## Assigned task
Word for word, restate the lines of the material below from its first line through the one containing "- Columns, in". Omit the rest.
.....
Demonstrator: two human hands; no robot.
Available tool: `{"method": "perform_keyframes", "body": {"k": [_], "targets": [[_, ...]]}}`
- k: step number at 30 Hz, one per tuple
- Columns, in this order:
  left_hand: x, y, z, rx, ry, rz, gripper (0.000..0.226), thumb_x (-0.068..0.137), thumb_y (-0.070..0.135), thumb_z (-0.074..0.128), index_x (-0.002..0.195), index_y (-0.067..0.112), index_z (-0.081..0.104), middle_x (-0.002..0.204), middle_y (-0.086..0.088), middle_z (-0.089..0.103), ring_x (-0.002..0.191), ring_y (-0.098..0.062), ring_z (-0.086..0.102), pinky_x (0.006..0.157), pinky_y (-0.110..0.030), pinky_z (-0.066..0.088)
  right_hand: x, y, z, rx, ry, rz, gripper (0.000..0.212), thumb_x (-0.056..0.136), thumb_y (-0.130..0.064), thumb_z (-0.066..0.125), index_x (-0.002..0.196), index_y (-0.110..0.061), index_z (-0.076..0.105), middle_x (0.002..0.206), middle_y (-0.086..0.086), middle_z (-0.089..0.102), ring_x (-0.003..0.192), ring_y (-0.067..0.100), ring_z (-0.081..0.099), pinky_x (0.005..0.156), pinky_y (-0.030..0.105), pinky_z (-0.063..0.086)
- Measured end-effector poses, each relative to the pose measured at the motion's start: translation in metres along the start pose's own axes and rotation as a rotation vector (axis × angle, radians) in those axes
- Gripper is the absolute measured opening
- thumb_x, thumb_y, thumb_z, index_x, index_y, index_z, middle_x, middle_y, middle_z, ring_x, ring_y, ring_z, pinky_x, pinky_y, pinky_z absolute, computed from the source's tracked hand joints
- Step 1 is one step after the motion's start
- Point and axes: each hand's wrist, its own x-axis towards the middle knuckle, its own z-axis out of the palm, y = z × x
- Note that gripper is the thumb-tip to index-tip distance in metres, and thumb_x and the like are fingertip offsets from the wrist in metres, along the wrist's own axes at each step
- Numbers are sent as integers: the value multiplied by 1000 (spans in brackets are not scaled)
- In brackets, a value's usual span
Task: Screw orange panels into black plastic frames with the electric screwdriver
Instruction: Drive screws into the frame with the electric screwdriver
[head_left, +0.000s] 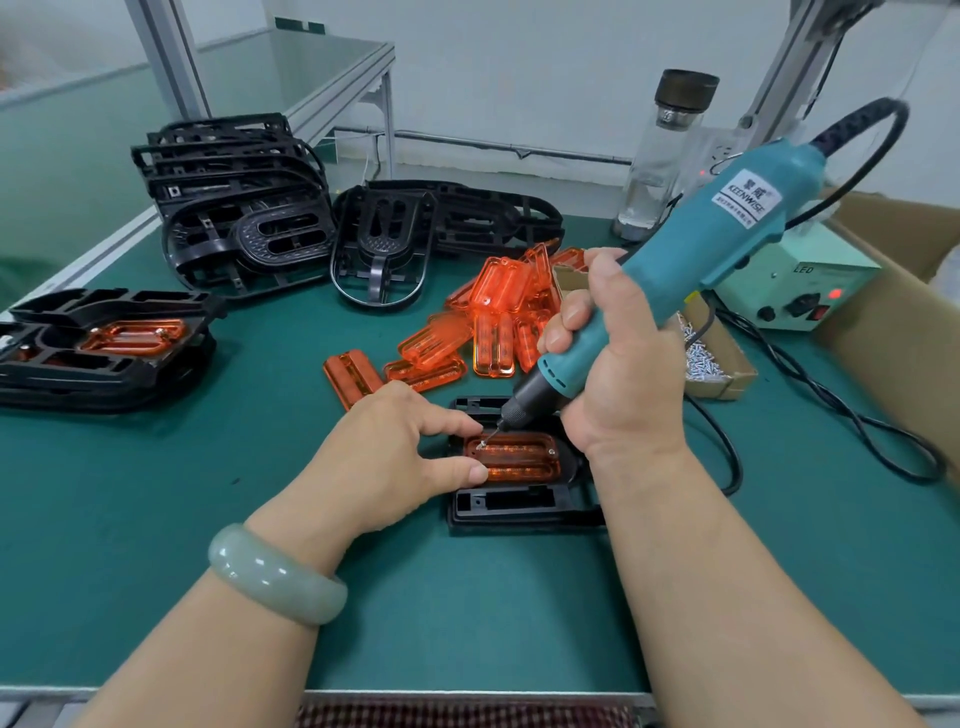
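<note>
Now, R hand (618, 364) is wrapped tight round the teal electric screwdriver (696, 244), which is tilted w/ cord end up to the far right and bit pointing down-left. The bit tip sits on a screw (482, 445) at the far-left corner of the orange panel (519, 460). That panel lies seated in the black frame (519, 506) on the green mat (208, 493), near centre, just below and left of the R hand. L hand (395, 452) comes in from the left. Its index finger (457, 422) and thumb pinch the panel's left end, fingertip just beside the bit. A 2nd screw (552, 452) shows at the panel's right end. Pale green bangle (275, 571) on L wrist.

Farther off:
- loose panel pile (498, 312) beyond the frame
- screw box (711, 366) just right of the R hand
- frame stacks (234, 197) far left & centre
- finished stack (104, 348) w/ orange inserts at the left edge
- clear bottle (665, 156) and power unit (800, 291) w/ red light, far right
</note>
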Motion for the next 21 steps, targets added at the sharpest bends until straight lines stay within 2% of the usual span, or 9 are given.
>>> {"method": "perform_keyframes", "body": {"k": [5, 13, 17, 21], "targets": [[0, 1, 0, 5, -7, -8, 39, 69, 48, 76, 107, 49, 65, 98, 16, 43, 96, -9, 45, 80, -23, 33, -2, -1, 2, -3, -42, -1, 4, 84, -18, 60, 81, -19, 58, 53, -3, 48, 41, 11, 45, 44, 20, 39], [0, -1, 1, 1, 8, -1, 39, 69, 49, 76, 106, 50, 65, 97, 19, 43, 96, -8, 45, 80, -23, 33, -4, 0, 6, -18, -89, 4, 8, 84, -16, 58, 77, -20, 60, 53, 0, 47, 42, 13, 44, 46, 22, 39], [1, -1, 1, -7, 12, 10, 36, 69, 47, 77, 103, 50, 66, 94, 22, 42, 92, -7, 44, 77, -23, 32, -3, 0, 9, -81, -168, -12, 12, 85, -15, 57, 77, -23, 62, 54, 1, 47, 43, 15, 44, 47, 24, 40], [1, -1, 1, -3, 23, 14, 37, 69, 46, 78, 103, 48, 67, 92, 23, 45, 86, 0, 45, 73, -19, 34, -1, 1, 15, -191, -295, -21, 4, 86, -14, 57, 87, -17, 59, 53, -1, 49, 43, 15, 44, 49, 26, 40]]}}
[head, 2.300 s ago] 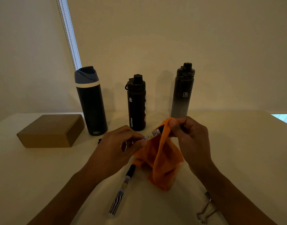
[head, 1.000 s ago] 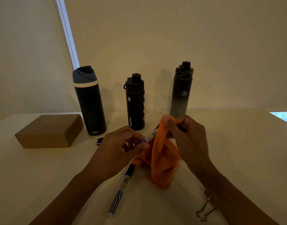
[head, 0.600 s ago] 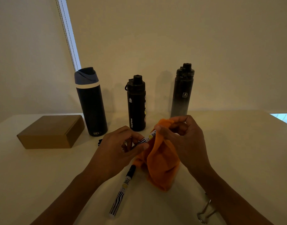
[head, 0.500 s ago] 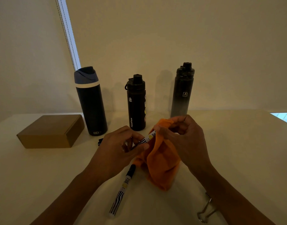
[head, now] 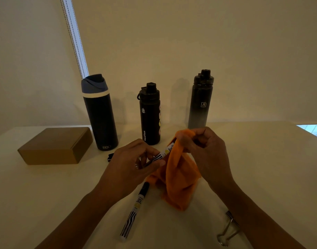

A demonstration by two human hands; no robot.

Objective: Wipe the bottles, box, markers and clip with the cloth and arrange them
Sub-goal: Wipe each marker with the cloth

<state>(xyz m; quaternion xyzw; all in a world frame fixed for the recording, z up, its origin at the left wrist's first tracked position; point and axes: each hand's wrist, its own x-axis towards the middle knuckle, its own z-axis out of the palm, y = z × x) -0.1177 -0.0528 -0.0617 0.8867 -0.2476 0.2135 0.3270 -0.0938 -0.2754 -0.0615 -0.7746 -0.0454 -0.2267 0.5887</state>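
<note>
Aloft, left fingers (head: 148,150) pinch the striped marker (head: 164,152); right fingers (head: 183,139) pinch cloth (head: 179,178) over its far end.

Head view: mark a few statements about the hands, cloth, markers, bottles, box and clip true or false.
1. The right hand pinches the orange cloth round one end of a marker. True.
2. The left hand rests flat on the table. False: it grips that marker's other end.
3. A second marker lies on the table, nearer the person. True.
4. The three bottles lie on their sides. False: all stand upright.
5. The box is open. False: it is closed.
6. A clip lies by the right forearm. True.
</note>
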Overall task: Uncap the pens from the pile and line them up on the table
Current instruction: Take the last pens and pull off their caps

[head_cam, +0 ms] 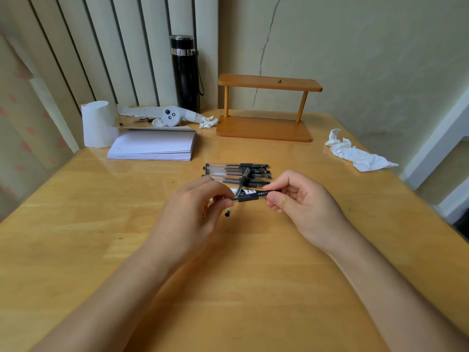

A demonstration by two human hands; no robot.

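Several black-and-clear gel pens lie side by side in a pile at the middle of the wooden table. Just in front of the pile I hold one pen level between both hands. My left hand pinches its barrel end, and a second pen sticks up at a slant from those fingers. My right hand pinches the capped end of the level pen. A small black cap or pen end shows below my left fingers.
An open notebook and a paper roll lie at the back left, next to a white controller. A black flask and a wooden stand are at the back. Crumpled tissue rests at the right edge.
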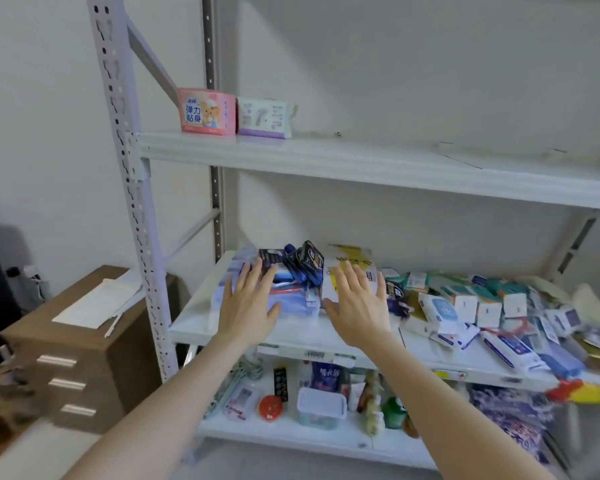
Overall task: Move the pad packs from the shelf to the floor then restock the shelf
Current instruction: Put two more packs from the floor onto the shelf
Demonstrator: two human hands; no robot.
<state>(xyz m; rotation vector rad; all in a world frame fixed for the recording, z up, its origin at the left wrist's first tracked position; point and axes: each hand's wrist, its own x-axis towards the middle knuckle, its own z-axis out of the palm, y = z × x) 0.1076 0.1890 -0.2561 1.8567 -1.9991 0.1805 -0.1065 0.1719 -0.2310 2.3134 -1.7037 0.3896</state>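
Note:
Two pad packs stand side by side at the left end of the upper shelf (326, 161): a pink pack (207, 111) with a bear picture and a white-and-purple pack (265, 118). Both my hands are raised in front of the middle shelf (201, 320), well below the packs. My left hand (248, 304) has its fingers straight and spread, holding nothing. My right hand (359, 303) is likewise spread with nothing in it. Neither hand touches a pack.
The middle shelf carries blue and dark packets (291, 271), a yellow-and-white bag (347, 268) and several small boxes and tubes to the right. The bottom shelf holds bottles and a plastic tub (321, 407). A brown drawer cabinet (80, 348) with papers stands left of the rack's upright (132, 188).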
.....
## The completed task
Demonstrator: two human hands; no robot.
Available tool: `{"method": "perform_keyframes", "body": {"k": [_], "targets": [[_, ...]]}}`
- k: step number at 30 Hz, one per tuple
- Columns, in this order:

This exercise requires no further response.